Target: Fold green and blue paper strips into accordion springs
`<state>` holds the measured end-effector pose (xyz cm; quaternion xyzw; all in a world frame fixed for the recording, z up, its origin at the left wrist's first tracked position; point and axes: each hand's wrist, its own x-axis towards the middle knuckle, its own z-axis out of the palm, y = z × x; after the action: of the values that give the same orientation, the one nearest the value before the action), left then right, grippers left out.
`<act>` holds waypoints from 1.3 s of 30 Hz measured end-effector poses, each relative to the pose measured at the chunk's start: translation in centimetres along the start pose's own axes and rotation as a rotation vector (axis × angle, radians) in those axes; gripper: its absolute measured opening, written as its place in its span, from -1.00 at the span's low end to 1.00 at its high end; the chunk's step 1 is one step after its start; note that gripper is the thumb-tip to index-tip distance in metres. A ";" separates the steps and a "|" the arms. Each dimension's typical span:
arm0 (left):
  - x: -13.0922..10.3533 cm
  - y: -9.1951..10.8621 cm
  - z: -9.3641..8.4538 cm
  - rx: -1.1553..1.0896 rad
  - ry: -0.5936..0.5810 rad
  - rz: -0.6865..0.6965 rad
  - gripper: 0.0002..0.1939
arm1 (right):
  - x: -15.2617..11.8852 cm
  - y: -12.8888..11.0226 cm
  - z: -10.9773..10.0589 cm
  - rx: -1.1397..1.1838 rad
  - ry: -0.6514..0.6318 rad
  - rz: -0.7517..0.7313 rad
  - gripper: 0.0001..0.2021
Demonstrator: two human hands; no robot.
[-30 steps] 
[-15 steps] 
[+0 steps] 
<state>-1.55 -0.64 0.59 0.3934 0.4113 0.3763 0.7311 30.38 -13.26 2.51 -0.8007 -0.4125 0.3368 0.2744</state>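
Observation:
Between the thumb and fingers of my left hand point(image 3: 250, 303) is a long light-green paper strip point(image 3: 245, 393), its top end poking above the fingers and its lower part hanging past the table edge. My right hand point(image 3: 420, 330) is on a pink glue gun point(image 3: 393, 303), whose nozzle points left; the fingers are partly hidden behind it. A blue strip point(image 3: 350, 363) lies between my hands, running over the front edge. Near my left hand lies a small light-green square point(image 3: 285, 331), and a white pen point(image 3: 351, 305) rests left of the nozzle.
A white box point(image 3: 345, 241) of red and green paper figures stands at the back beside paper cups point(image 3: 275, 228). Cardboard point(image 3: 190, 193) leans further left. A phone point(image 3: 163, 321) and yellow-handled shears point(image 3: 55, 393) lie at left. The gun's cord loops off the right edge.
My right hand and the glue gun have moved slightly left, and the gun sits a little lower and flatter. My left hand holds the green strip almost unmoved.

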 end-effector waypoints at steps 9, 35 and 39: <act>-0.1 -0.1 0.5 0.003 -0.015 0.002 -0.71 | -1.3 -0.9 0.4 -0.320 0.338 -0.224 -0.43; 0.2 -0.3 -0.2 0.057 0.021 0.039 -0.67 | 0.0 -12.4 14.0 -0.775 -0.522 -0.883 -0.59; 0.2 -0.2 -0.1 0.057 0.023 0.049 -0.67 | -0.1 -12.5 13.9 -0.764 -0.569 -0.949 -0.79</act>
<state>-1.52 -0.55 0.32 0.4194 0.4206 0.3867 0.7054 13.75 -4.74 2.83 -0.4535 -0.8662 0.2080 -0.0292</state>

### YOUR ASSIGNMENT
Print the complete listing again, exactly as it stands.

### YOUR RESPONSE
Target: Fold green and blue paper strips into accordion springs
`<state>` holds the measured end-effector pose (xyz cm; quaternion xyzw; all in a world frame fixed for the recording, z up, its origin at the left wrist's first tracked position; point and axes: each hand's wrist, its own x-axis towards the middle knuckle, its own z-axis out of the palm, y = z × x; after the action: of the values that give the same orientation, the one nearest the value before the action), left then right, grippers left out.
`<act>` holds waypoints from 1.3 s of 30 Hz measured end-effector poses, each relative to the pose measured at the chunk's start: translation in centimetres along the start pose's own axes and rotation as a rotation vector (axis × angle, radians) in those axes; gripper: its absolute measured opening, written as its place in its span, from -1.00 at the span's low end to 1.00 at its high end; the chunk's step 1 is one step after its start; note that gripper is the thumb-tip to index-tip distance in metres. A ";" separates the steps and a "|" the arms. Each dimension's typical span:
arm0 (left):
  - x: -13.0922..10.3533 cm
  - y: -9.1951..10.8621 cm
  - z: -9.3641..8.4538 cm
  - rx: -1.1553..1.0896 rad
  - ry: -0.5936..0.5810 rad
  - rz: -0.6865..0.6965 rad
  - gripper: 0.0002..0.1939
arm1 (right):
  - x: -15.2617..11.8852 cm
  - y: -12.8888..11.0226 cm
  - z: -10.9773..10.0589 cm
  - rx: -1.1397..1.1838 rad
  - ry: -0.6514..0.6318 rad
  - rz: -0.7517..0.7313 rad
  - gripper: 0.0001..0.2021
Demonstrator: two human hands; no robot.
[-30 steps] 
[-15 steps] 
[+0 steps] 
<state>-1.55 -0.64 0.59 0.3934 0.4113 0.3763 0.7311 30.38 -13.26 2.51 -0.8007 -0.4125 0.3368 0.2744</state>
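Observation:
Between the thumb and fingers of my left hand point(image 3: 250, 303) is a long light-green paper strip point(image 3: 245, 393), its top end poking above the fingers and its lower part hanging past the table edge. My right hand point(image 3: 420, 330) is on a pink glue gun point(image 3: 393, 303), whose nozzle points left; the fingers are partly hidden behind it. A blue strip point(image 3: 350, 363) lies between my hands, running over the front edge. Near my left hand lies a small light-green square point(image 3: 285, 331), and a white pen point(image 3: 351, 305) rests left of the nozzle.
A white box point(image 3: 345, 241) of red and green paper figures stands at the back beside paper cups point(image 3: 275, 228). Cardboard point(image 3: 190, 193) leans further left. A phone point(image 3: 163, 321) and yellow-handled shears point(image 3: 55, 393) lie at left. The gun's cord loops off the right edge.
My right hand and the glue gun have moved slightly left, and the gun sits a little lower and flatter. My left hand holds the green strip almost unmoved.
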
 end-effector waypoints at steps 9, 35 and 39: <act>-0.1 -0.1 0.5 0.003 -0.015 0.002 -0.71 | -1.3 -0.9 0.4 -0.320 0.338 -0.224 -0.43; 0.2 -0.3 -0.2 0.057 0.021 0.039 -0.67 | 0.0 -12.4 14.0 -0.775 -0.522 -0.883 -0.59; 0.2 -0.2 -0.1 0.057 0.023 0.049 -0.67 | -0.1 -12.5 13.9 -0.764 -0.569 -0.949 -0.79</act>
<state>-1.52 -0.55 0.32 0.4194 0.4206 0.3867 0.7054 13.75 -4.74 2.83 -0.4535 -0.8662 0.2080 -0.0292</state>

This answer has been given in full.